■ **Instructions for the task**:
Working from the listing below, set down every line exactly.

■ **Recorded information**:
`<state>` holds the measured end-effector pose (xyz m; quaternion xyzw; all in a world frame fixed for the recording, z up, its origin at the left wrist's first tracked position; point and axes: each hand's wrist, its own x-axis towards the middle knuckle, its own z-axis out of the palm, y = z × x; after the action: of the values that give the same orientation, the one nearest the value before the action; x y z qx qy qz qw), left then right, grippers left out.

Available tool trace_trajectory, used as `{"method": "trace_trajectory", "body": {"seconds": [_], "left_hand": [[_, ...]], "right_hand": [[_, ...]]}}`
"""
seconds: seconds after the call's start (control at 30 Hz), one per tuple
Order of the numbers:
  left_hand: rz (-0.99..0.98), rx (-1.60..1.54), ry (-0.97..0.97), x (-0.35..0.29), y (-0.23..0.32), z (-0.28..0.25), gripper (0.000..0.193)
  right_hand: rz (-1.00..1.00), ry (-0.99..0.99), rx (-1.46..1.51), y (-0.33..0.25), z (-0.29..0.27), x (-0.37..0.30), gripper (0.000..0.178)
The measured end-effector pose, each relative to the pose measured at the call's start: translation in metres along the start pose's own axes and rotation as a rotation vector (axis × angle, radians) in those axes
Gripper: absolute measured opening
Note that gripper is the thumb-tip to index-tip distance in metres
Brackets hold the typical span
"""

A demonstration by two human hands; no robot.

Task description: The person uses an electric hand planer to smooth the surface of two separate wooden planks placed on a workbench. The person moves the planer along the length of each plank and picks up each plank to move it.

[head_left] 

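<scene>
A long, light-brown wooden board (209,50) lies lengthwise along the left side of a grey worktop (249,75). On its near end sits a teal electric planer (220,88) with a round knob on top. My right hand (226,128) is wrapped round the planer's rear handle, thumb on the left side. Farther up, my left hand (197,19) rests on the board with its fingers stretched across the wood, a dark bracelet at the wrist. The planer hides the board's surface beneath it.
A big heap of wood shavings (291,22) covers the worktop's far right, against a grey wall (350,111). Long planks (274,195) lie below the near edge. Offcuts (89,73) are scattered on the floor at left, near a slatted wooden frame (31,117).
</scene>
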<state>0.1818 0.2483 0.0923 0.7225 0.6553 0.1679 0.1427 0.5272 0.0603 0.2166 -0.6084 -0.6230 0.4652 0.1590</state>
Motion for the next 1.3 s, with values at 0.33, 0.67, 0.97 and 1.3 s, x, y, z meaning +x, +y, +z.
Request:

■ **Reply**:
`<state>` holds the measured end-effector pose (xyz m; quaternion xyzw; all in a world frame fixed for the recording, z up, its origin at the left wrist's first tracked position; point and axes: each hand's wrist, its own x-axis towards the middle knuckle, its own z-axis out of the palm, y = z × x; after the action: of the values that give the same orientation, the one nearest the value before the action; x y z qx qy qz qw), left then right, grippers left out.

Available tool trace_trajectory, used as `{"method": "trace_trajectory", "body": {"seconds": [_], "left_hand": [[_, ...]], "right_hand": [[_, ...]]}}`
"""
seconds: seconds after the call's start (control at 30 Hz), one per tuple
Order of the numbers:
  left_hand: rz (-0.99..0.98), rx (-1.60..1.54), ry (-0.97..0.97), x (-0.35..0.29), y (-0.23..0.32), z (-0.28..0.25), gripper (0.000..0.193)
  right_hand: rz (-1.00..1.00), ry (-0.99..0.99), rx (-1.46..1.51), y (-0.33..0.25), z (-0.29..0.27), x (-0.37..0.30), gripper (0.000..0.178)
The measured end-effector pose, each relative to the pose measured at the call's start: translation in metres along the start pose's own axes and rotation as a rotation vector (axis × angle, radians) in those axes
Gripper: absolute measured opening
Note that gripper is the thumb-tip to index-tip distance in metres
Brackets hold the typical span
"""

A demonstration by two human hands; no robot.

Task description: The person uses an electric hand planer to smooth the surface of two separate wooden planks placed on a workbench. The person moves the planer along the length of each plank and picks up each plank to move it.

[head_left] 

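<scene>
A long, light-brown wooden board (209,50) lies lengthwise along the left side of a grey worktop (249,75). On its near end sits a teal electric planer (220,88) with a round knob on top. My right hand (226,128) is wrapped round the planer's rear handle, thumb on the left side. Farther up, my left hand (197,19) rests on the board with its fingers stretched across the wood, a dark bracelet at the wrist. The planer hides the board's surface beneath it.
A big heap of wood shavings (291,22) covers the worktop's far right, against a grey wall (350,111). Long planks (274,195) lie below the near edge. Offcuts (89,73) are scattered on the floor at left, near a slatted wooden frame (31,117).
</scene>
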<state>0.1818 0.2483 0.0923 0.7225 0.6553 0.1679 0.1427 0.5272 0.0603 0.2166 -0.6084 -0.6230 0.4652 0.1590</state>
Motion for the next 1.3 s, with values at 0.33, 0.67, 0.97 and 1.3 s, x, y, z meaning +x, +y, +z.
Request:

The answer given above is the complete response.